Log Server in Red and out of sync

This support forum board is for support questions relating to Nagios Log Server, our solution for managing and monitoring critical log data.
Locked
OptimusB
Posts: 146
Joined: Mon Oct 27, 2014 10:08 pm
Location: Canada
Contact:

Log Server in Red and out of sync

Post by OptimusB »

We ran out of space on our log server and on the repository. It was noticed a couple days later and once the space issue is sorted, one of the nodes start to grow in size again even though I've temporarily stopped the logstash service. After reviewing the Instance status, the storage on the nodes indicated that something is wrong with the sync between the nodes. Below are some screenshots and I also noticed a repeat of log entries in the elasticsearch logs. Any ideas how to get this back to a green state?

Code: Select all

[WARN ][cluster.action.shard     ] [16fcc224-849a-405f-bfaf-8321387b7294] [logstash-2015.03.13][3] received shard failed for [logstash-2015.03.13][3], node[M6qlZK3JSqKraQsHgQXXCw], [P], s[INITIALIZING], indexUUID [WNCQBWB2T021lNSG-DTWiQ], reason [Failed to start shard, message [IndexShardGatewayRecoveryException[[logstash-2015.03.13][3] failed to fetch index version after copying it over]; nested: IndexShardGatewayRecoveryException[[logstash-2015.03.13][3] shard allocated for local recovery (post api), should exist, but doesn't, current files: ...
(I edited the hostnames in the screenshots)
instance.jpg
cluster.JPG
The unassigned shards count was over 80 yesterday, I've it over night and it is showing 4 now.....
You do not have the required permissions to view the files attached to this post.
jolson
Attack Rabbit
Posts: 2560
Joined: Thu Feb 12, 2015 12:40 pm

Re: Log Server in Red and out of sync

Post by jolson »

From: http://www.elastic.co/guide/en/elastics ... ealth.html
On the shard level, a red status indicates that the specific shard is not allocated in the cluster, yellow means that the primary shard is allocated but replicas are not, and green means that all shards are allocated. The index level status is controlled by the worst shard status. The cluster status is controlled by the worst index status.
Since this is a cluster health alert, it is being triggered by the worst index - which in turn is triggered by the worst shard. We need to figure out which shard(s) are causing this issue.
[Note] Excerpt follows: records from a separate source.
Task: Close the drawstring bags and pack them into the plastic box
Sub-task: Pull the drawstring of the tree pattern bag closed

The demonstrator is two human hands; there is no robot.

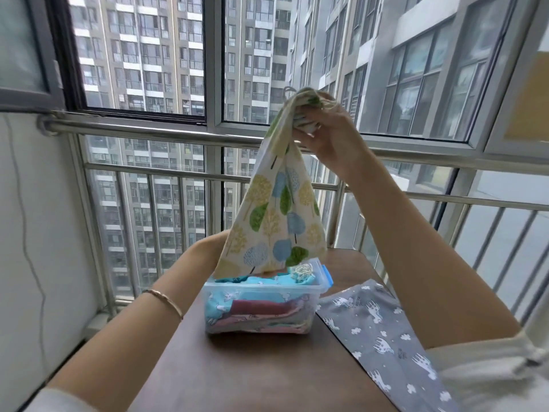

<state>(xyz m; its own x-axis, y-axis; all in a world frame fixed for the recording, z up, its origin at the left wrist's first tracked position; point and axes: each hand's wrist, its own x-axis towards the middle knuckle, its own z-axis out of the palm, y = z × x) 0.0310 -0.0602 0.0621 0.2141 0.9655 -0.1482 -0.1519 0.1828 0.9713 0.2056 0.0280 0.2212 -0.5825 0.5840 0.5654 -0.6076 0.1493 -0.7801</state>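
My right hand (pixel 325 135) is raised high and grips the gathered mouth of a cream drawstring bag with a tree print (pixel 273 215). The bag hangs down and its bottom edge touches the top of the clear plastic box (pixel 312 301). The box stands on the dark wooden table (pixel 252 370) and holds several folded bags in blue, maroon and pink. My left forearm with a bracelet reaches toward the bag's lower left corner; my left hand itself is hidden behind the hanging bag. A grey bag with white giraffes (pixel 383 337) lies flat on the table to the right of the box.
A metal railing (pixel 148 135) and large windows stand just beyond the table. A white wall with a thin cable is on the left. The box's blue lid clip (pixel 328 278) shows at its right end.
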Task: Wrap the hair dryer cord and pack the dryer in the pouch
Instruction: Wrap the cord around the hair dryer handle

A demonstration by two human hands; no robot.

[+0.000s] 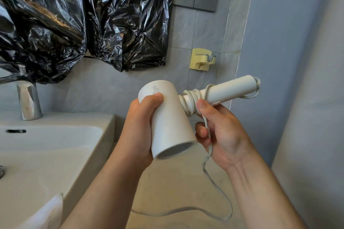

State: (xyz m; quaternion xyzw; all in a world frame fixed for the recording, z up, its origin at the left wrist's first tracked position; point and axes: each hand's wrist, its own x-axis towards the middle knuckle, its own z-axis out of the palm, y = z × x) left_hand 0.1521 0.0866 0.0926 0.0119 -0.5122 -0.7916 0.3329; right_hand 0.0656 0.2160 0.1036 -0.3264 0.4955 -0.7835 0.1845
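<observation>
Up from the bottom edge on two bare forearms (pixel 115 191), nearest the lens. Holds the white hair dryer (pixel 167 117) by its barrel in the left hand (pixel 141 126), thumb laid over the top, fingers curled round the back and hidden. Keeps it in mid-air above the floor (pixel 176 188), just right of the sink (pixel 55 145), grille end tipped down toward the camera and handle (pixel 232 89) pointing up and right. Meets it with the right hand (pixel 223 135), palm turned inward: thumb pressed on the cord (pixel 192 99) where several turns sit round the neck of the handle, fingers curled round the strand below (grip closed on the cord, not on the dryer). Below the hand, a loose loop hanging down, then running left behind the left forearm; plug end out of sight. At the lower left corner, a blurred white shape (pixel 50 214), cut off, impossible to identify. Left of the arms, the sink's rim close by; right of the handle's tip, the side wall (pixel 297 61) near; open room below. Behind, a tap (pixel 28 102), black plastic sheeting (pixel 74 15) and a yellow holder (pixel 202 59).
</observation>
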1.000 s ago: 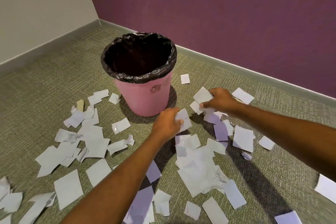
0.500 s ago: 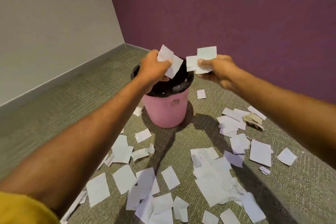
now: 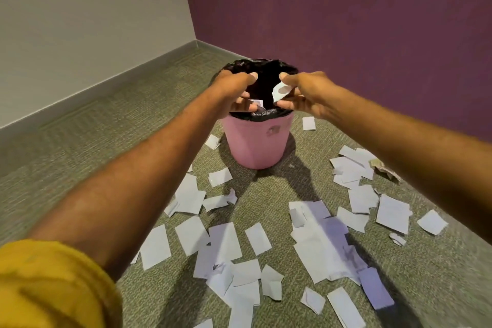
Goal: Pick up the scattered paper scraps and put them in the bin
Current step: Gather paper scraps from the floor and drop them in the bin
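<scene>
A pink bin (image 3: 257, 141) lined with a black bag (image 3: 263, 115) stands on the carpet near the room's corner. Both my hands are over its mouth. My left hand (image 3: 234, 92) has thumb and fingers spread apart, and a small white scrap (image 3: 257, 103) is in the air just beside its fingertips. My right hand (image 3: 306, 93) is spread the same way, with a curled white scrap (image 3: 281, 92) loose between thumb and fingers. Several white paper scraps (image 3: 323, 242) lie scattered on the carpet in front of the bin.
More scraps lie left of the bin (image 3: 187, 198) and to the right (image 3: 392, 212), with a crumpled brownish piece (image 3: 383, 168) among them. One scrap (image 3: 308, 123) lies behind the bin. A grey wall and a purple wall meet in the corner behind it.
Both hands gathered scraps off the carpet, lifted them above the bin, then lowered to its mouth and spread their fingers. The scraps have left the grips and are dropping in.
</scene>
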Action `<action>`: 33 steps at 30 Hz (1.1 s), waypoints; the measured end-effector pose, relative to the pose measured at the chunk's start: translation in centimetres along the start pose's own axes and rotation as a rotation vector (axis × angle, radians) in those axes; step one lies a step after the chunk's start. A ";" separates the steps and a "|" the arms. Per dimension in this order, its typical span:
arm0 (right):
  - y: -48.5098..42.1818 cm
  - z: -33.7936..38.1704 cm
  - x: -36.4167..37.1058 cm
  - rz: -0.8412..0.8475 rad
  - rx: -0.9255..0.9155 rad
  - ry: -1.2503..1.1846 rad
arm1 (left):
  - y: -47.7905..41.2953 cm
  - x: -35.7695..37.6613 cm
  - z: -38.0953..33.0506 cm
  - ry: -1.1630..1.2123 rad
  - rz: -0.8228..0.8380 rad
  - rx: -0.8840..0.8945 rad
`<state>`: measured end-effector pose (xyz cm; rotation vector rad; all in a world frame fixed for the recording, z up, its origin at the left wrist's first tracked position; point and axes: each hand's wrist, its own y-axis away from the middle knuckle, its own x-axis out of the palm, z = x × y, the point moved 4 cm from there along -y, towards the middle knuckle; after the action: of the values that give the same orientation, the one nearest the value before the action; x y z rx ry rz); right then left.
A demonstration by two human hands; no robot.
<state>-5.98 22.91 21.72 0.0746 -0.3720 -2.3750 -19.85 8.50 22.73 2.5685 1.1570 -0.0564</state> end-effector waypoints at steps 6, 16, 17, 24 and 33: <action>0.5 0.5 -0.9 -0.016 -0.018 0.014 | 1.2 1.0 -0.1 -0.168 0.017 0.067; 4.0 -3.8 -6.0 -0.059 0.024 0.210 | 5.1 6.9 5.0 -0.508 0.466 0.118; 4.3 -4.8 -6.6 -0.048 0.045 0.242 | 5.1 7.5 6.1 -0.526 0.484 0.105; 4.7 -12.0 -10.1 0.025 0.186 0.458 | 5.5 10.8 15.8 -0.650 0.566 0.038; 6.4 -20.0 -11.1 0.250 0.282 0.688 | 6.8 14.6 24.3 -0.950 0.591 0.249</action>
<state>9.57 21.01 3.85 0.8929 -0.3475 -1.8905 -2.77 7.41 -0.82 2.4355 0.0398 -1.1733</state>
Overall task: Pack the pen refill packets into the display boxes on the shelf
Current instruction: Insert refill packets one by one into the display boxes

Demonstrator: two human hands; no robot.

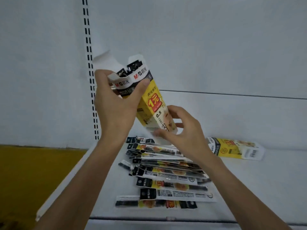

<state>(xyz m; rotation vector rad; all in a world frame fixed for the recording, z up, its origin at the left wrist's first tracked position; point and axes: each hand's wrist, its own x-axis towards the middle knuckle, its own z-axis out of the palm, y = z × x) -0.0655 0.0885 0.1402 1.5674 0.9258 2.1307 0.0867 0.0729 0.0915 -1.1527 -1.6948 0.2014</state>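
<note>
head view: both hands point(116, 103) grip m&g "0.5" display box point(154, 103).

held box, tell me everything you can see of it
The box is a cardboard carton, yellow and white with a black-and-white band and a red price mark. It is tilted, its top flaps open, dark packets showing inside. The left hand grips its upper part, the right hand its lower end.

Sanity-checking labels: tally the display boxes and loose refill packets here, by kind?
Display boxes: 2, the held box gripped by left hand and right hand, and the lying box on the shelf.
Loose refill packets: at least 9; they overlap, so the exact count is unclear.
Total: at least 11.
</note>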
You've provided some log output which is a great starting point. To see which shard are in the 'red' health status, let's run the following command:

Code: Select all

curl -XGET 'http://localhost:9200/_cluster/health/*?level=shards'
The results are going to be sloppy, but you will be able to find any shard with a status of 'red' and identify where they reside. Please post the results of the bad shards here, and we'll come up with a plan on how to get your cluster green again.
Twits Blog
Show me a man who lives alone and has a perpetually clean kitchen, and 8 times out of 9 I'll show you a man with detestable spiritual qualities.
OptimusB
Posts: 146
Joined: Mon Oct 27, 2014 10:08 pm
Location: Canada
Contact:

Re: Log Server in Red and out of sync

Post by OptimusB »

Think I found the "red", please see below.

Code: Select all

"logstash-2015.03.13":{"status":"red","number_of_shards":5,"number_of_replicas":1,"active_primary_shards":1,"active_shards":2,"relocating_shards":0,"initializing_shards":4,"unassigned_shards":4,"shards":{"0":{"status":"green","primary_active":true,"active_shards":2,"relocating_shards":0,"initializing_shards":0,"unassigned_shards":0},"1":{"status":"red","primary_active":false,"active_shards":0,"relocating_shards":0,"initializing_shards":1,"unassigned_shards":1},"2":{"status":"red","primary_active":false,"active_shards":0,"relocating_shards":0,"initializing_shards":1,"unassigned_shards":1},"3":{"status":"red","primary_active":false,"active_shards":0,"relocating_shards":0,"initializing_shards":1,"unassigned_shards":1},"4":{"status":"red","primary_active":false,"active_shards":0,"relocating_shards":0,"initializing_shards":1,"unassigned_shards":1}}},
Thanks!

FYI - The available storage on node 1 is steadily going down.... not sure what it is doing right now.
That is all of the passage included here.